Our top ten customers accounted for approximately 53.6%, 51.1% and 64.6% of our consolidated revenue for the years ended December 31, 2015, 2014 and 2013, respectively. For the year ended December 31, 2015, revenue from Oxy USA, Inc. represented 15.5% of our consolidated revenue. For the year ended December 31, 2014, revenue from Anadarko Petroleum Corporation individually represented 16.4% of our consolidated revenue. For the year ended December 31, 2013, revenue from Anadarko Petroleum Corporation and Apache Corporation individually represented 19.5% and 13.1%, respectively, of our consolidated revenue. Other than those listed above, no other customer accounted for more than 10% of our consolidated revenue in 2015, 2014 or 2013. If we were to lose any material customer, we may not be able to redeploy our equipment at similar utilization or pricing levels and such loss could have an adverse effect on our business until the equipment is redeployed at similar utilization or pricing levels.

Competition

We operate in highly competitive areas of the energy services industry with significant potential for excess capacity. Completion and well servicing equipment can be moved with relative ease from one region to another in response to changes in levels of activity and market conditions, which may result in an oversupply of equipment in an area. Additionally, the demand for our services depends primarily on the level of spending by oil and gas companies for drilling, completion and production activities, which are affected by short-term and long-term trends in oil and natural gas prices and numerous other factors over which we have no control. Utilization and pricing for our services have in the past been negatively affected by increases in supply relative to demand in our core operating areas and geographic markets.

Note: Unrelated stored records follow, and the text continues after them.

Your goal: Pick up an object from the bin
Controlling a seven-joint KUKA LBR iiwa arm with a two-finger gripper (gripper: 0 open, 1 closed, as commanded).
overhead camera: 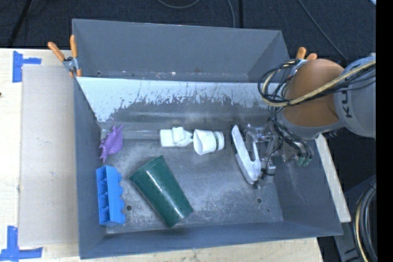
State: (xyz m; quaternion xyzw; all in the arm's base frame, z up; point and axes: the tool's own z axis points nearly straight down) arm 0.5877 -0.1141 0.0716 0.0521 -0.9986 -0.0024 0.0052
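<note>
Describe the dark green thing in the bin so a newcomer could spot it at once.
Start at the grey metal bin and look at its front-left floor, next to the blue ridged block by the left wall. The dark green cup lies there on its side, slanted. It is the only dark thing; the white pieces and purple toy lie farther back.

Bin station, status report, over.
Gripper down at right end of bin, beside a white elongated piece; hold not confirmed. White capped bottle lies just left of it. Green cup, blue block, purple toy farther left, out of the way.
</note>
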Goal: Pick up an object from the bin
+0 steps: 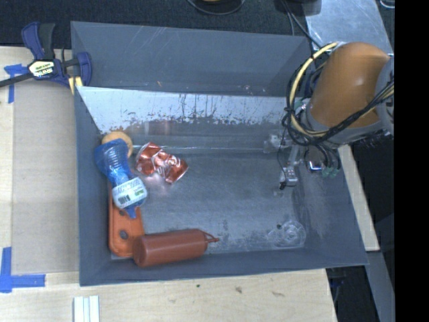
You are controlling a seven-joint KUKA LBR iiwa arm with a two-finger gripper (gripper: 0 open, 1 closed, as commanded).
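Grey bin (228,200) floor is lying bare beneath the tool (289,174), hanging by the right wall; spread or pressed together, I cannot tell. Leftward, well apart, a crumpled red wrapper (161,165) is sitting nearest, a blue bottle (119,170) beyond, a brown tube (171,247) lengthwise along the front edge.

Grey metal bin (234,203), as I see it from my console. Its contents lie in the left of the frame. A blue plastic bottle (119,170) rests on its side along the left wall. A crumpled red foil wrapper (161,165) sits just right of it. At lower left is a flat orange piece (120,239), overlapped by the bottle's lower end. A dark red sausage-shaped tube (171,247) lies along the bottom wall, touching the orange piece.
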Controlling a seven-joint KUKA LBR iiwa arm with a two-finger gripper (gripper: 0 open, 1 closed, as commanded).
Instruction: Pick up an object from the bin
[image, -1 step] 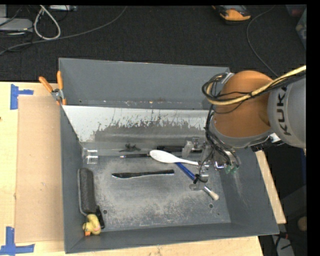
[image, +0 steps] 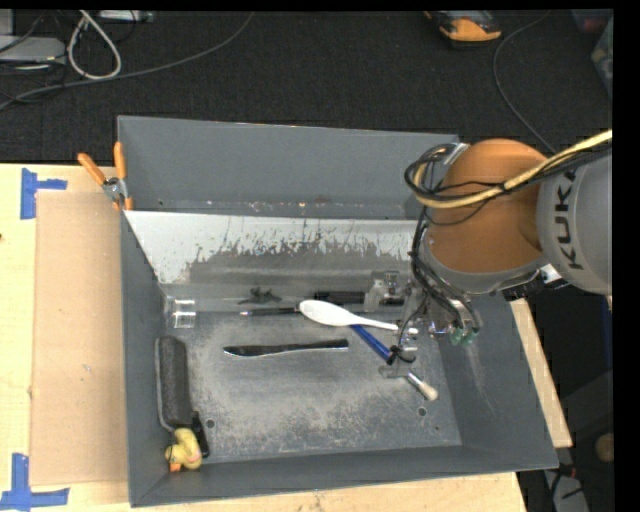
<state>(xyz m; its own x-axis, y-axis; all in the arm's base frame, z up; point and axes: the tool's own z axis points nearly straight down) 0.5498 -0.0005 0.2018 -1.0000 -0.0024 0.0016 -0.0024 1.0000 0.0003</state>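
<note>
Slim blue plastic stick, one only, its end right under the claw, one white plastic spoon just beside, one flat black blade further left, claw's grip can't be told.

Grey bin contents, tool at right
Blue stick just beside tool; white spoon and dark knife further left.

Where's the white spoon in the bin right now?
In the camera view the white spoon lies right of centre in the bin, just above the dark knife, its handle pointing right toward the gripper.
</note>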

Our revenues and earnings are directly affected by changes in utilization and pricing levels for our services, which fluctuate in response to changes in the level of drilling, completion and workover activity by our customers. Pressure on pricing for our core services, including due to competition and industry and/or economic conditions, has impacted, and is expected to continue to impact, among other things, our ability to maintain utilization and pricing for our services or implement price increases. During periods of declining pricing for our services, we may not be able to reduce our costs accordingly, which could further adversely affect our results. Furthermore, even when we are able to increase our prices, we may not be able to do so at a rate that is sufficient to offset any rising costs. Also, we may not be able to successfully increase prices without adversely affecting our utilization levels. The inability to maintain our utilization and pricing levels, or to increase our prices as costs increase, could have a material adverse effect on our business, financial position and results of operations.

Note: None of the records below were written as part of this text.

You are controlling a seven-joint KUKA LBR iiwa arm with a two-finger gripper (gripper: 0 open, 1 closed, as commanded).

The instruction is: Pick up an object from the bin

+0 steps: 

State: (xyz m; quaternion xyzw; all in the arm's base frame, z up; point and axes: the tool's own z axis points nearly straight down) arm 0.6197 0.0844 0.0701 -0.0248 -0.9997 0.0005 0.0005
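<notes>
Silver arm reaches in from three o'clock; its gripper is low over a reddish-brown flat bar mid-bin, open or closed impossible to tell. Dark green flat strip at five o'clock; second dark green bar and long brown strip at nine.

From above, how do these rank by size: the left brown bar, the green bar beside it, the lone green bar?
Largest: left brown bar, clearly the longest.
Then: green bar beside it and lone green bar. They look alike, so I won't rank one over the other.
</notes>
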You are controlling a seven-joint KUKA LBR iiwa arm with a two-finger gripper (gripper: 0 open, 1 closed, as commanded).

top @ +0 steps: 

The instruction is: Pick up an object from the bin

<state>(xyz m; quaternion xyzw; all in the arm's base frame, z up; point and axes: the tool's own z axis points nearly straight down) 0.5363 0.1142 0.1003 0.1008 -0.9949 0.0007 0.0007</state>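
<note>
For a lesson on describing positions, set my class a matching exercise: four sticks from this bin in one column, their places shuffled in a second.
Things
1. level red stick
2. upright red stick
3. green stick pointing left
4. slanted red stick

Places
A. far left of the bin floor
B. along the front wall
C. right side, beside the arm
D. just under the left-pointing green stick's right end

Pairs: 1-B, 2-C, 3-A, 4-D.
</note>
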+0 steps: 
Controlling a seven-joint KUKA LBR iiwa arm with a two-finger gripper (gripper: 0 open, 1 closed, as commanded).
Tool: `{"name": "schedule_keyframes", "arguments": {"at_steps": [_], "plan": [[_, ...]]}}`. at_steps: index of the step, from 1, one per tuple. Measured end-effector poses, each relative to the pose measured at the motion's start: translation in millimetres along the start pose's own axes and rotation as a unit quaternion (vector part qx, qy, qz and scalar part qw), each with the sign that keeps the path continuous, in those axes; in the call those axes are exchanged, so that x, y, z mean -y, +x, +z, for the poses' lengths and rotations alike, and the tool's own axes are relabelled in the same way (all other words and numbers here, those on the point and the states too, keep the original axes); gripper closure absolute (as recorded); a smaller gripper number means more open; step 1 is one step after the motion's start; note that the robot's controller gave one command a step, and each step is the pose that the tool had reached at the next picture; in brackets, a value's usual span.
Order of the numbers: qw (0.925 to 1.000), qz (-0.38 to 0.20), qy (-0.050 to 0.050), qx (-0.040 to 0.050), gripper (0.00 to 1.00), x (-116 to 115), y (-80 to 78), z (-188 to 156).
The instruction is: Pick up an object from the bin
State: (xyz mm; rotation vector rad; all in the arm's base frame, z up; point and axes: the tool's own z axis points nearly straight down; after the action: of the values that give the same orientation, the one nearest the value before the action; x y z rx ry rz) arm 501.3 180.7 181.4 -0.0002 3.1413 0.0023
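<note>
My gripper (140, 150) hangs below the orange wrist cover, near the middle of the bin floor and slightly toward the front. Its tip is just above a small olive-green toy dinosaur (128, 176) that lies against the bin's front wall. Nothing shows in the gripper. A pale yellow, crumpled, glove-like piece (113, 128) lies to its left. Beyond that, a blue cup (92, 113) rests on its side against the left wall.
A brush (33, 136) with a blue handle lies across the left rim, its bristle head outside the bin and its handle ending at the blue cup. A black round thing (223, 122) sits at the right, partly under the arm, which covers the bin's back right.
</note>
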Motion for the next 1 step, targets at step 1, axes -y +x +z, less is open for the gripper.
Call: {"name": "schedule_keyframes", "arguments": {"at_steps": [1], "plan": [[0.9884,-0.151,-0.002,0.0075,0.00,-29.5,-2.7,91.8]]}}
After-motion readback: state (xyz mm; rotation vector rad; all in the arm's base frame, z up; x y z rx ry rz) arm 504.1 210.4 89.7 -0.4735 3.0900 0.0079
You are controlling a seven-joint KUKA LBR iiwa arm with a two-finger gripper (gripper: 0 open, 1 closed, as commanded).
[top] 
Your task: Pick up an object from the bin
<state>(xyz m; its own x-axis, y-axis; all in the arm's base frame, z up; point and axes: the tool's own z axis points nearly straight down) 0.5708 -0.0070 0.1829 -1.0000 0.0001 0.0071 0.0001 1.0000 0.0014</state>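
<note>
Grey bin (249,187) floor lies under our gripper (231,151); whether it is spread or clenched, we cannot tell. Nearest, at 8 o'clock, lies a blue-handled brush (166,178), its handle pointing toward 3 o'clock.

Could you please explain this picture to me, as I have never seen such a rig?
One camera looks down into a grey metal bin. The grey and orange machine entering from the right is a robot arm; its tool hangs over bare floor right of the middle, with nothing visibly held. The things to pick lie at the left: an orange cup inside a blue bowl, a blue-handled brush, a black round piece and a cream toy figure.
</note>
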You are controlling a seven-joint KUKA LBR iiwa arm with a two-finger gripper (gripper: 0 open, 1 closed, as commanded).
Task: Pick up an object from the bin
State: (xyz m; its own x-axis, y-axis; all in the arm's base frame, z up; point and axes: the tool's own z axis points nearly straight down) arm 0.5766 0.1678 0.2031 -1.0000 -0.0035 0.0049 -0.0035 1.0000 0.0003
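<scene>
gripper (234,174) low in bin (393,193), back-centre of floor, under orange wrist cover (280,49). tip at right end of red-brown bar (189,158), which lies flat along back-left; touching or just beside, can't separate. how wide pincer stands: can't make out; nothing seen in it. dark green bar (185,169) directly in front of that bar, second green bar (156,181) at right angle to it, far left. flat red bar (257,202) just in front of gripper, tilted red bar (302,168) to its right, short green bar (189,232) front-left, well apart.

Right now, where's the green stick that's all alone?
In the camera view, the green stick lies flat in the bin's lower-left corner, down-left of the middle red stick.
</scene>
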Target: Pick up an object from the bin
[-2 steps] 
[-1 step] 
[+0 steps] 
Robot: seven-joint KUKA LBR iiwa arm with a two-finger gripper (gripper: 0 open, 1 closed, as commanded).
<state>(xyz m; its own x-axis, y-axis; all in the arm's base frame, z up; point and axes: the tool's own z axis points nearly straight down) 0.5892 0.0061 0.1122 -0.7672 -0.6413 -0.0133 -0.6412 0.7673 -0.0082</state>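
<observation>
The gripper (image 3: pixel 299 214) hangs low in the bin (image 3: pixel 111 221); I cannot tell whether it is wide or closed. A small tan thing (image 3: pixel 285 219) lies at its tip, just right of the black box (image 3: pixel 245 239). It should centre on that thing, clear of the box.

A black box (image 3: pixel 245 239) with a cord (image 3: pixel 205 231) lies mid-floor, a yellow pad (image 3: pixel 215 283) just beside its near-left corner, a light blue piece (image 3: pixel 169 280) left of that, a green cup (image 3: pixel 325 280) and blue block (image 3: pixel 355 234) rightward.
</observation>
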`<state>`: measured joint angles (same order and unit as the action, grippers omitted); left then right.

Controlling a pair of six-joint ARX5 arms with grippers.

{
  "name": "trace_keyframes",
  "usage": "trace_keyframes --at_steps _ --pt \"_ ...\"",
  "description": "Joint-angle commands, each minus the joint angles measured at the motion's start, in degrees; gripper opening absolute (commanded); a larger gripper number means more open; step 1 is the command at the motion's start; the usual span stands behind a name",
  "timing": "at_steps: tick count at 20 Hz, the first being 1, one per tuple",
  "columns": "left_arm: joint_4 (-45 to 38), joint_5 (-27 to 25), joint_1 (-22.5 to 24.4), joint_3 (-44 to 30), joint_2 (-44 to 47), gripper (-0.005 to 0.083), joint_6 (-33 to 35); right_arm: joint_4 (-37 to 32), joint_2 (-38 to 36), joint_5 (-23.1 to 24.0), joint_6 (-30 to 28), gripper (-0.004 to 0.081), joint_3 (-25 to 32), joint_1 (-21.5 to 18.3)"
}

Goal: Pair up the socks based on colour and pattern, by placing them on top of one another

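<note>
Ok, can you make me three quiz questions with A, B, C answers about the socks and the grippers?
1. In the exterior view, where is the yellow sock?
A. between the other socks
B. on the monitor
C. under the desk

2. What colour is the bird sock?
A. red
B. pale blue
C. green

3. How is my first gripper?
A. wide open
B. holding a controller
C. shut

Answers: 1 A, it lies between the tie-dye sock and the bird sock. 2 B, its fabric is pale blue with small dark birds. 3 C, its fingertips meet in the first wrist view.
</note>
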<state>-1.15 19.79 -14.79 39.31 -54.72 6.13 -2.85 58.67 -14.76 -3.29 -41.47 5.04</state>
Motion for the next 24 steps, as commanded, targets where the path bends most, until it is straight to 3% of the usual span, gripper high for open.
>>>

Our competitors include many energy service companies, including some of the largest integrated energy services companies that possess substantially greater financial and other resources than we do. Our larger competitors’ greater resources could allow those competitors to compete more effectively than we can, including by reducing prices for services. Our major competitors for our Completion Services include Halliburton, Schlumberger, Baker Hughes, CalFrac Well Services, Trican, Weatherford International, RPC, Inc., Pumpco, a subsidiary of Superior Energy Services, Frac Tech, Basic Energy Services and Universal (a subsidiary of Patterson-UTI Energy, Inc.), as well as a significant number of regional businesses. Our major competitors for our Well Support Services include Halliburton, Schlumberger, Baker Hughes, Key Energy Services, Basic Energy Services, Superior Energy Services, Precision, Forbes, Pioneer, as well as a significant number of regional businesses.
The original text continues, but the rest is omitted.